本の内容としては、タイトルにあるようにTypeScript, React, Next.jsというトピックについて学習し、本の後半(6章)では実際にNext.jsを使ってアプリケーションを作ってみるという構成になっています。後半の内容は、実務の現場でも使われているさまざまなライブラリを取り入れて使用する実践的なものとなっています。

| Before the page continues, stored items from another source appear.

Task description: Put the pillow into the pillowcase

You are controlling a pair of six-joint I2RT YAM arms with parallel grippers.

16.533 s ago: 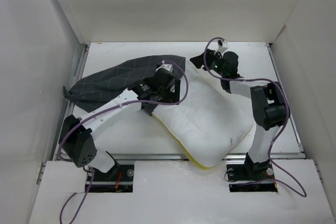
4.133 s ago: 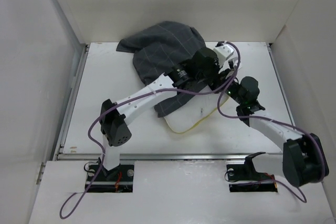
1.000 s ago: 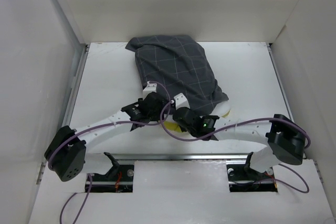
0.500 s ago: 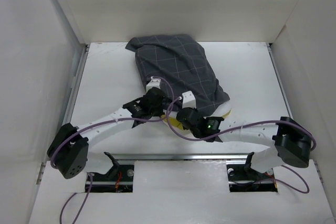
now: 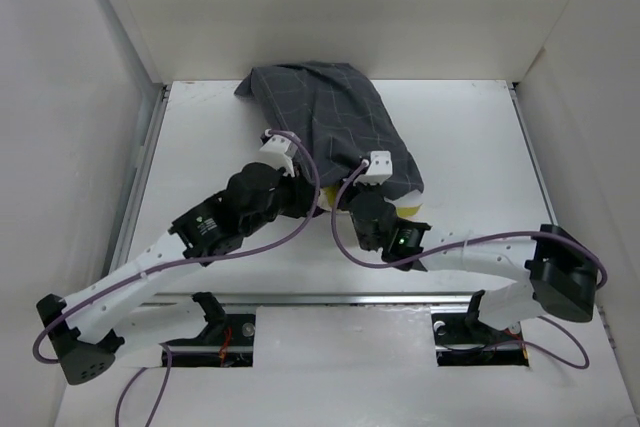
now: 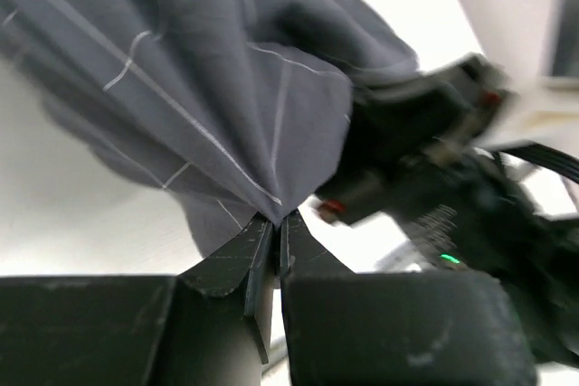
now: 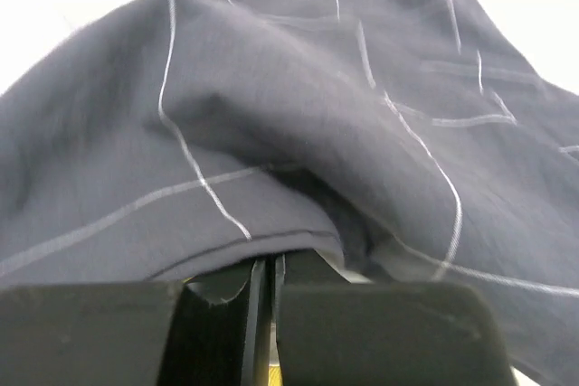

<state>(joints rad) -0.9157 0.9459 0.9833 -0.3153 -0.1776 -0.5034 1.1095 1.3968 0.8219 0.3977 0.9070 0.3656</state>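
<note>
1. The pillowcase [image 5: 340, 122] lies on the bench [image 5: 200, 127], long axis far-left to near-right, mouth toward the arms
2. The pillow [image 5: 412, 209] peeks out only at that mouth
3. The left tool [image 6: 277, 221] and right tool [image 7: 268, 264], side by side, each clamp shut on the mouth hem

The place is a robotics lab test cell. A bare white table [image 5: 200, 137] is boxed in on three sides by plain white panels [image 5: 330, 7]. A metal rail [image 5: 300, 298] runs along its near edge, where two robot arms [image 5: 140, 270] strung with purple cables are bolted.
</note>
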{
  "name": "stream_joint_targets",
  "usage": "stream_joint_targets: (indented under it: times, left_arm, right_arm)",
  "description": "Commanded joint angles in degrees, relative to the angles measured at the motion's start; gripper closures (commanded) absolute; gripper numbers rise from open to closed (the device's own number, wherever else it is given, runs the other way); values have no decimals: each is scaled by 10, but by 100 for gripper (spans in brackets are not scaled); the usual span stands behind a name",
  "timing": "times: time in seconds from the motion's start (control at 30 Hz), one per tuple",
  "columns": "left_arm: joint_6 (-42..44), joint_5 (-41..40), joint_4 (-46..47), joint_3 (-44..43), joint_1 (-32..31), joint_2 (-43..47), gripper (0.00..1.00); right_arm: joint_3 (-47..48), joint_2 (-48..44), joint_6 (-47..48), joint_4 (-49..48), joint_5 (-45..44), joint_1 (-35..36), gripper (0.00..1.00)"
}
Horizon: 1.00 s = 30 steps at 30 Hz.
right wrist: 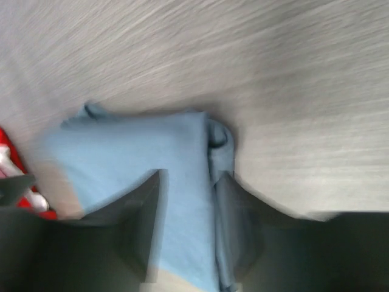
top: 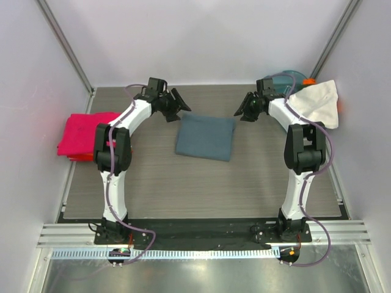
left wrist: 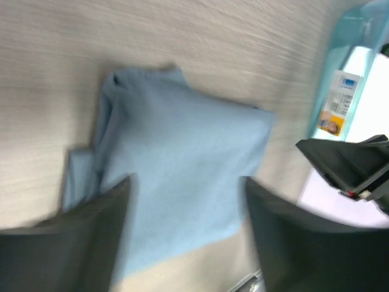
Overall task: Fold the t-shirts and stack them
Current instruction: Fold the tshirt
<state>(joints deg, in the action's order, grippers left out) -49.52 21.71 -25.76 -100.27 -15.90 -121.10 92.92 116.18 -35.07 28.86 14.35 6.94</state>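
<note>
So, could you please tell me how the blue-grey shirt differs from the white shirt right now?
The blue-grey shirt is folded into a neat rectangle; the white shirt is loose and unfolded. The blue-grey shirt lies flat on the middle of the table; the white shirt drapes over the teal tub at the far right. Both are plain, single-coloured cloth.

Motion blur is smearing both wrist views, softening the folded blue-grey t-shirt (left wrist: 182, 152) at its edges. Right of that shirt, the teal tub (left wrist: 337, 48) is running off the left wrist frame, its label (left wrist: 338, 103) blurring beyond reading. From above, the white t-shirt (top: 317, 104) is hiding most of the tub.
</note>
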Motion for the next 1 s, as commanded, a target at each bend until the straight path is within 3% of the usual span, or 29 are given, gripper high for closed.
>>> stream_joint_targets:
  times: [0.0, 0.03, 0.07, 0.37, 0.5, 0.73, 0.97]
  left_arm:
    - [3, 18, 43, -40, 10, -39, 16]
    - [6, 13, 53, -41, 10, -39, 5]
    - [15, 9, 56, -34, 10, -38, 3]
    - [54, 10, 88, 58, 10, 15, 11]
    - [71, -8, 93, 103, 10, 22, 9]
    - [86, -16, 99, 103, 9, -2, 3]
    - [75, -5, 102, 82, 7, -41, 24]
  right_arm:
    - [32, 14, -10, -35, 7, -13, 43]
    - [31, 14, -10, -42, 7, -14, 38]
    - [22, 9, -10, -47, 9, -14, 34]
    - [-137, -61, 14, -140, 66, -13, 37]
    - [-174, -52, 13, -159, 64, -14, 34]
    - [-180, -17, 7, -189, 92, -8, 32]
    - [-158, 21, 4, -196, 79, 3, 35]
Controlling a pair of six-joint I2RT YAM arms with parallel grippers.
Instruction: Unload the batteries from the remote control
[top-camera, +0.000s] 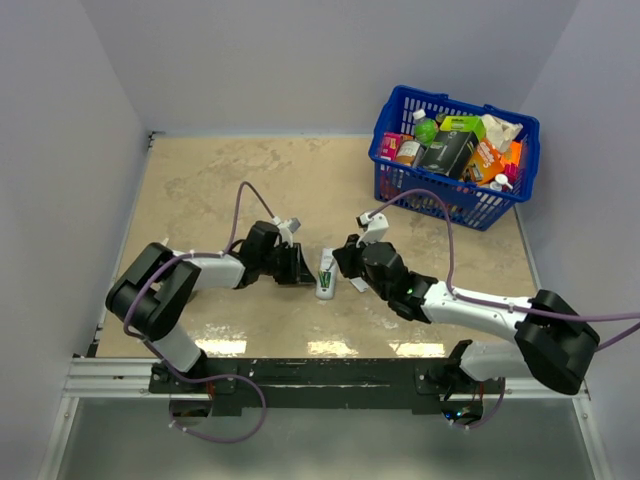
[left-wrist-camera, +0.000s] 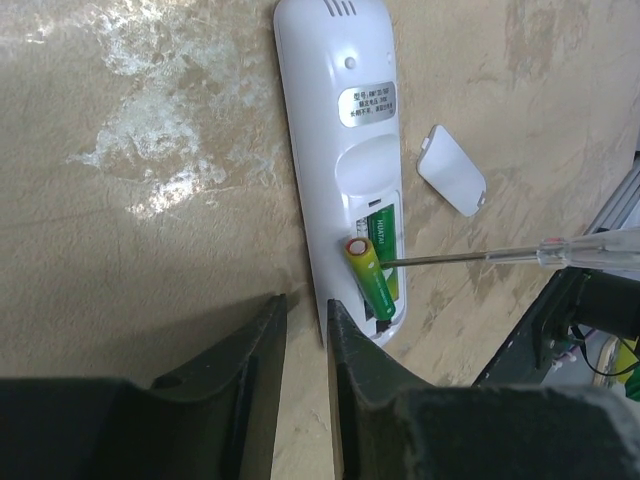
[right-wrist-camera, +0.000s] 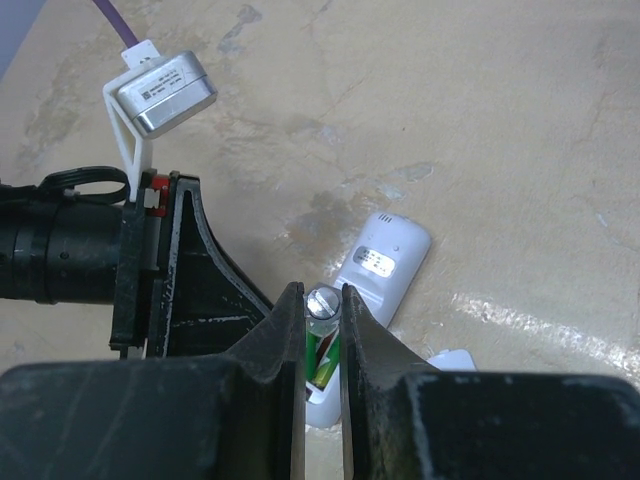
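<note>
The remote control (top-camera: 325, 272) lies face down on the table, white back up, its battery bay open (left-wrist-camera: 335, 100) (right-wrist-camera: 385, 260). One green battery (left-wrist-camera: 368, 280) is tilted up out of the bay, yellowish end raised. The second battery (left-wrist-camera: 385, 232) lies flat in the bay. My right gripper (top-camera: 345, 262) (right-wrist-camera: 322, 300) is shut on a screwdriver (left-wrist-camera: 560, 252) with a clear handle. Its thin metal tip touches the raised battery's end. My left gripper (top-camera: 298, 265) (left-wrist-camera: 302, 300) is at the remote's near left edge. Its jaws stand narrowly apart with only table between them, and its right finger (left-wrist-camera: 345, 330) is against the remote.
The small white cover piece (left-wrist-camera: 452, 170) lies on the table just right of the remote (top-camera: 358, 285). A blue basket (top-camera: 395, 175) full of groceries stands at the back right. Grey walls close in the table on three sides.
</note>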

TypeScriptの説明が一定の知識を前提としており「超速習TypeScript」の様相となっているので、プログラミング未経験の方が読むのは難しいでしょう。サーバーサイドなど、他の分野でプログラミングの経験がある人がフロントエンドにコンバートする(あるいはフロントエンドもやる)場合に適しています。TypeScriptやReactの機能の説明においては、基礎的な部分はともかく、実務でReactのコードをいじるのに必要な知識は一通り揃うようになっています。

そのため、御託はいいからとにかく早くフロントエンドの現場に入れるようにしてくれ! という人が読むのがよいと思います。

この本を読むととりあえずReactのコードをいじれるようになると思われますが、基礎的な部分やコンポーネント設計の何たるかなどはあまり取り扱われていません。そのため、基礎からじっくり身に付けたいという人には向かないと思われます。本書で到達できるのは「とりあえず動く」というレベルであり、それを超えるような高いクオリティ(設計のよさ・Reactらしさ等)を出せるようにするためにはさらなる研鑽や別の本が必要です。

とくに、基礎的部分の取り扱いが薄く記述の質も良くないことから、この本だけ読んでフロントエンドをリードしたり、他のメンバーに教えたりする立場になるのは難しいでしょう。この本を取っ掛かりにしてさらに勉強するか、あるいはメンバーとして入り、他のより詳しい人から教えてもらいながら成長して一人前になるというのが堅実なプランです。

各章の概要、感想、良い点・悪い点を紹介します。

Next.jsやTypeScriptを用いるモダンなフロントエンド開発の概要を知るとともに、そこに至るまでの歴史(JavaScriptの開発、Google Map、SPAという概念の普及、単方向データフローの普及など)を概観する内容です。歴史の説明は要点を踏まえてまとまっており参考になります。

また、Next.jsの機能に絡めてSSRやSSGの紹介やその必要性に関する説明もあります。

一方で、筆者がここで気になったのは、ReactとNext.jsの機能境界に誤解があることです。この本ではSSRは(Reactではなく)Next.jsの機能としていますが(p2, p20など)、実際にはSSR用の関数はReact本体が持っているものであり、Next.jsはそれをラップしているという関係にあります。

これは一見すると些細な間違いに見えますが、著者らの理解度を推し量る上で重要です。というのも、この本ではReact 18が取り扱われていますが1、React 18の新機能の一つとしてStreaming SSRがあることから、Reactの情報をちゃんと追っていればSSRがReactの機能であることは必然的に理解していたはずです。

他にも、webpackの機能として「利用している依存モジュールのバージョン管理」(p18)が紹介されている点など不正確な記述があります。

説明を簡単にするために簡略化した可能性もありますが、このような基本的な部分を雑に済ませるのは筆者としては感心しません。本の信頼性を下げるし、間違いがあると本を読んだ人が活躍できる幅を狭めるからです。このような間違いを鵜呑みにしてしまった人が他の人を教育する立場になると、不幸なことになります。

章名が示す通り、この章はTypeScriptがどのような言語か、そしてTypeScriptの基本的な使い方を説明する章です。総評にも書いた通りTypeScriptの言語機能の説明はかなり簡潔で、ある程度の事前知識と、足りないところは自分で調べて補う力が要求されます。配列の説明は0.5ページで、オブジェクトは1ページといった具合です。型アサーション(as)の説明も序盤にありますが、危険な機能である(ランタイムエラーを引き起こす可能性がある)と一言添えられているのが好印象です。